* [Problem description] From the line containing "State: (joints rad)" through the end of the entries, please repeat every line exactly and nothing more; the pictures do not belong in the copy.
━━━━━━━━━━
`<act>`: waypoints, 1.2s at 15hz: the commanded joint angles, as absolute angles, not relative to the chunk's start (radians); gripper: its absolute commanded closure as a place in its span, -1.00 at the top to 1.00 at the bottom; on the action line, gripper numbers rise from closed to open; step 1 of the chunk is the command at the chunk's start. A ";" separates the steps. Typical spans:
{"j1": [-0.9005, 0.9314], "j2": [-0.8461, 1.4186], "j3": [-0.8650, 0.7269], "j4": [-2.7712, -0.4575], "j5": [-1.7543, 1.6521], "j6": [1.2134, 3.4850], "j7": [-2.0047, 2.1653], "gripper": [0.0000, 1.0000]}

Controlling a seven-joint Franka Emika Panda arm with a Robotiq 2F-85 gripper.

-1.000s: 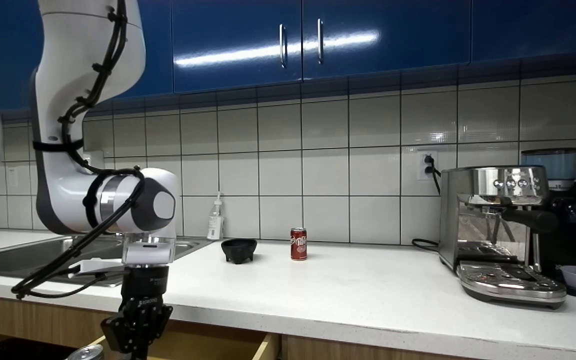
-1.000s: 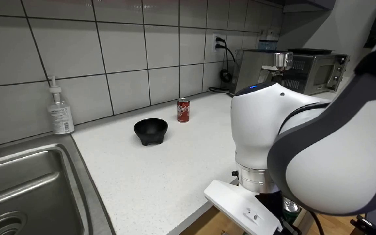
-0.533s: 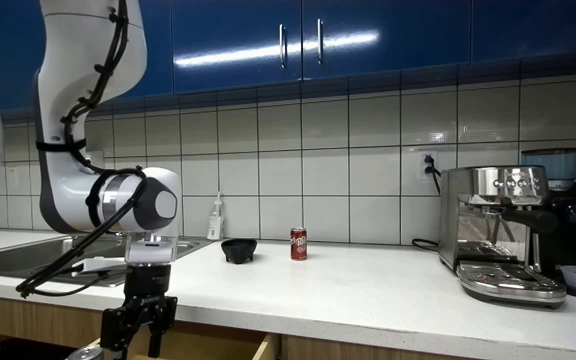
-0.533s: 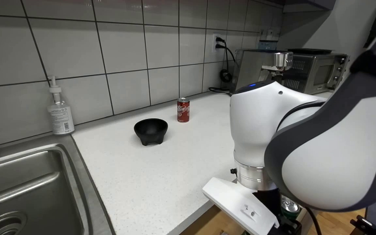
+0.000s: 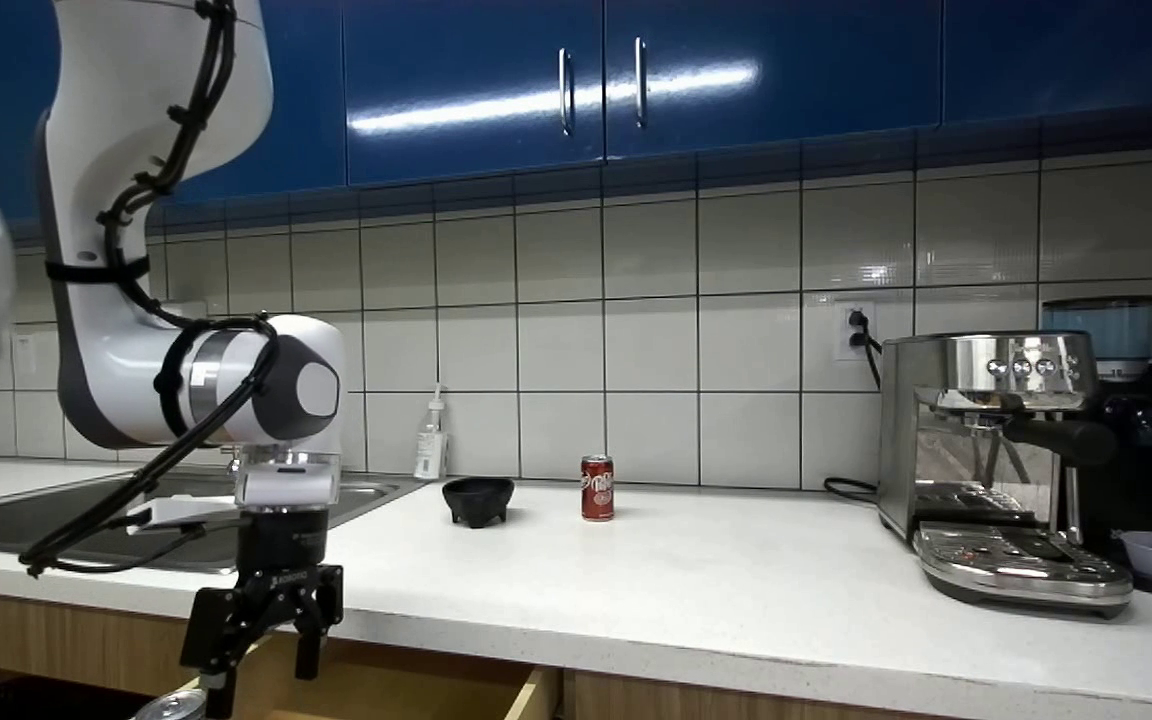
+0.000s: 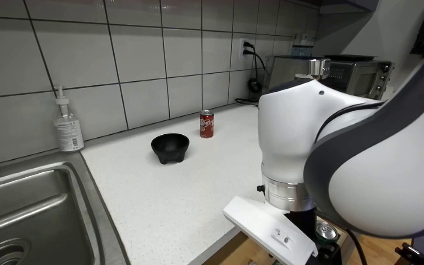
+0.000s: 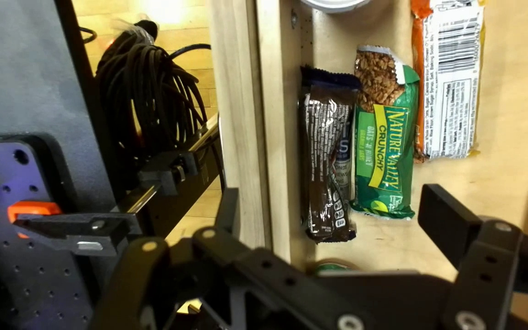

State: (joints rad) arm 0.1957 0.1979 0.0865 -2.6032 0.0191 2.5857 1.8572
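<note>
The pincer [image 5: 261, 672] is hanging over the open drawer [image 5: 416, 680], its fingers standing wide apart and holding nothing. In the wrist view, a brown wrapper [image 7: 326, 169] and a green wrapper [image 7: 385, 156] are lying below, between them, the brown one running along the drawer's thick wooden edge [image 7: 239, 91]; an orange-and-white wrapper [image 7: 452, 87] is resting alongside. Moving well is probably calling for fingertips clear of that edge. A green can [image 6: 326, 231] is standing just beside the pincer, narrowing its room. Beyond, a black bowl [image 6: 169, 147] and a red can [image 6: 207, 125] are sitting on the countertop [image 6: 142, 206].
</note>
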 commanded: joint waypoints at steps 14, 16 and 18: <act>0.189 -0.043 0.155 -2.753 0.183 2.437 1.227 1.00; 0.186 -0.052 0.152 -2.768 0.245 2.435 1.078 1.00; 0.182 -0.059 0.146 -2.781 0.302 2.418 0.946 1.00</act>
State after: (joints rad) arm 0.1984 -0.0006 0.1414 -2.7429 0.2252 2.4602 1.1270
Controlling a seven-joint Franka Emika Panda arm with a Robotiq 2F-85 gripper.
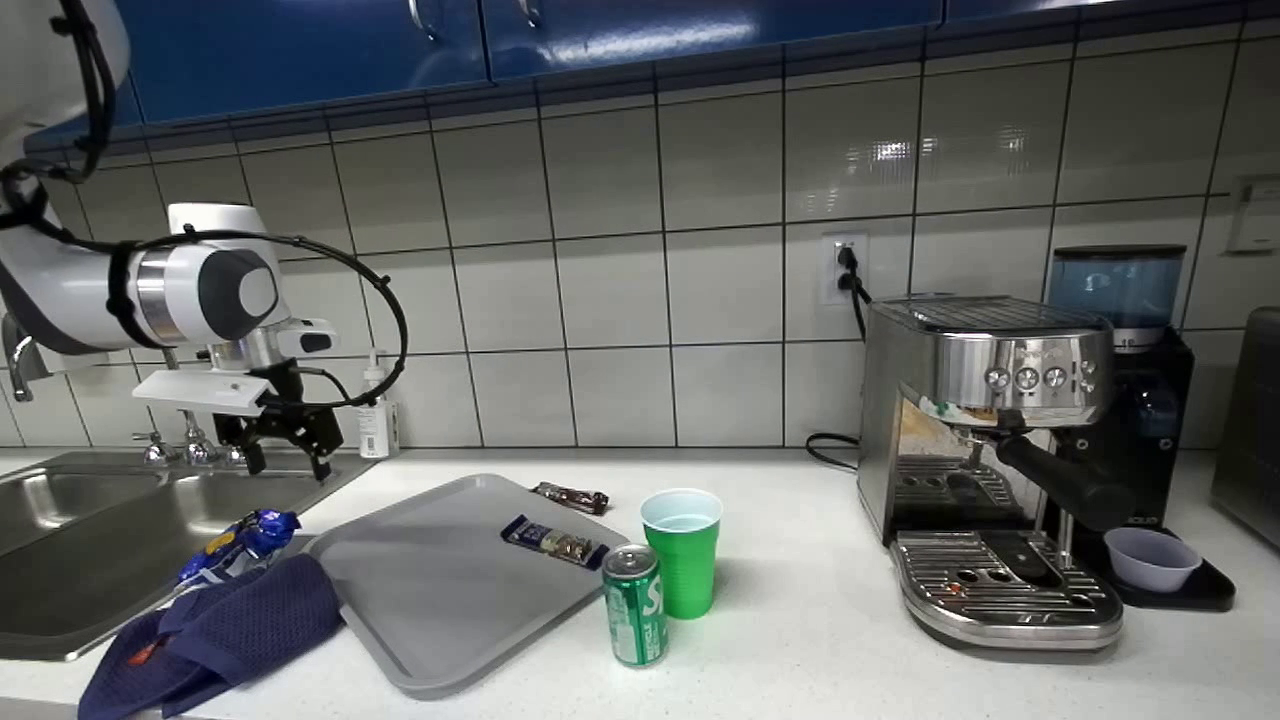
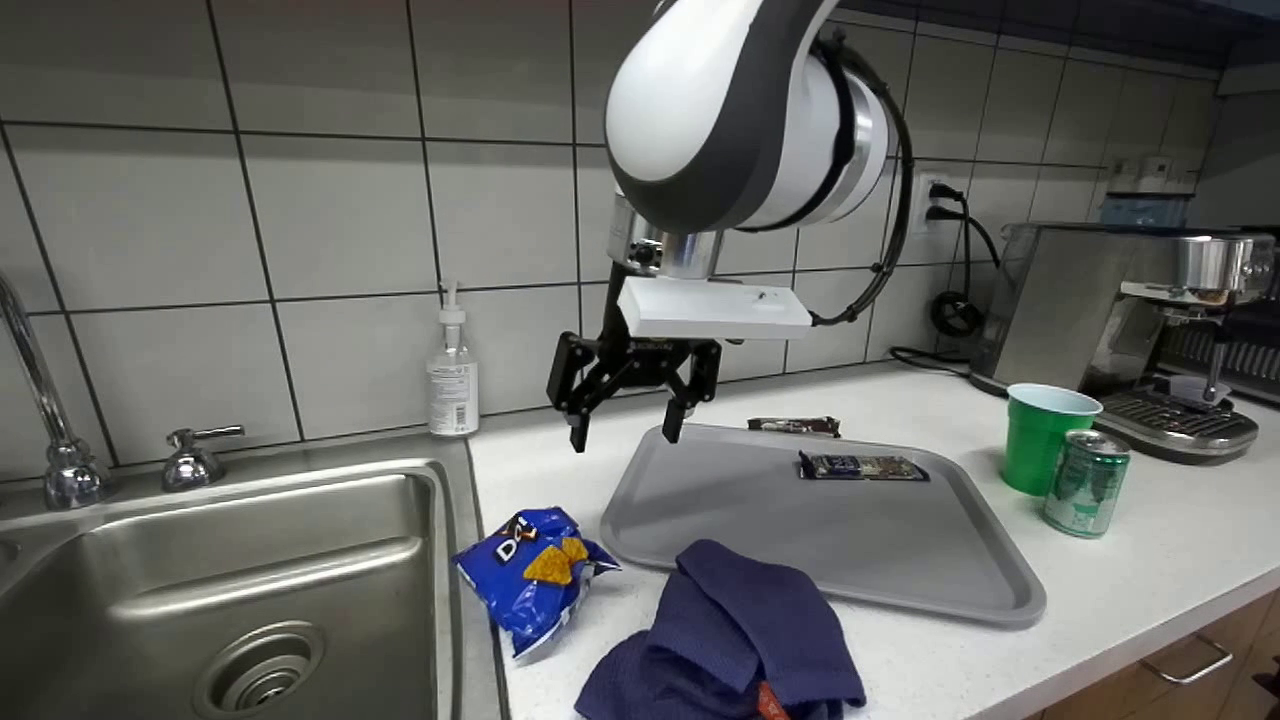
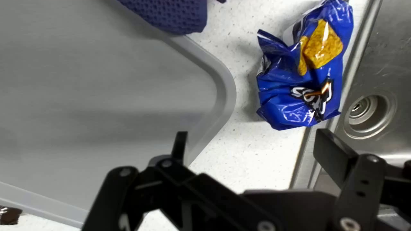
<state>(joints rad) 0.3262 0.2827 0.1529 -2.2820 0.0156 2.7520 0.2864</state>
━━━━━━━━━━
* [Response to this exercise]
State: (joints rad) arm 0.1957 0.1979 0.0865 -2.6032 0.0191 2.5857 1.8572
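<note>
The pincer [image 5: 261, 672] is hanging over the open drawer [image 5: 416, 680], its fingers standing wide apart and holding nothing. In the wrist view, a brown wrapper [image 7: 326, 169] and a green wrapper [image 7: 385, 156] are lying below, between them, the brown one running along the drawer's thick wooden edge [image 7: 239, 91]; an orange-and-white wrapper [image 7: 452, 87] is resting alongside. Moving well is probably calling for fingertips clear of that edge. A green can [image 6: 326, 231] is standing just beside the pincer, narrowing its room. Beyond, a black bowl [image 6: 169, 147] and a red can [image 6: 207, 125] are sitting on the countertop [image 6: 142, 206].
</note>
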 commanded: joint waypoints at steps 14, 16 and 18: <act>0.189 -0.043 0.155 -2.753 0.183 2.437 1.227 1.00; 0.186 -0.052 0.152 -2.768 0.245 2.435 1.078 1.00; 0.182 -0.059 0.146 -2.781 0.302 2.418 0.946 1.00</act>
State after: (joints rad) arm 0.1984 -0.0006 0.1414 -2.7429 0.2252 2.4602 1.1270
Controlling a seven-joint Franka Emika Panda arm with a Robotiq 2F-85 gripper.
<state>(joints rad) 0.3262 0.2827 0.1529 -2.2820 0.0156 2.7520 0.2864</state>

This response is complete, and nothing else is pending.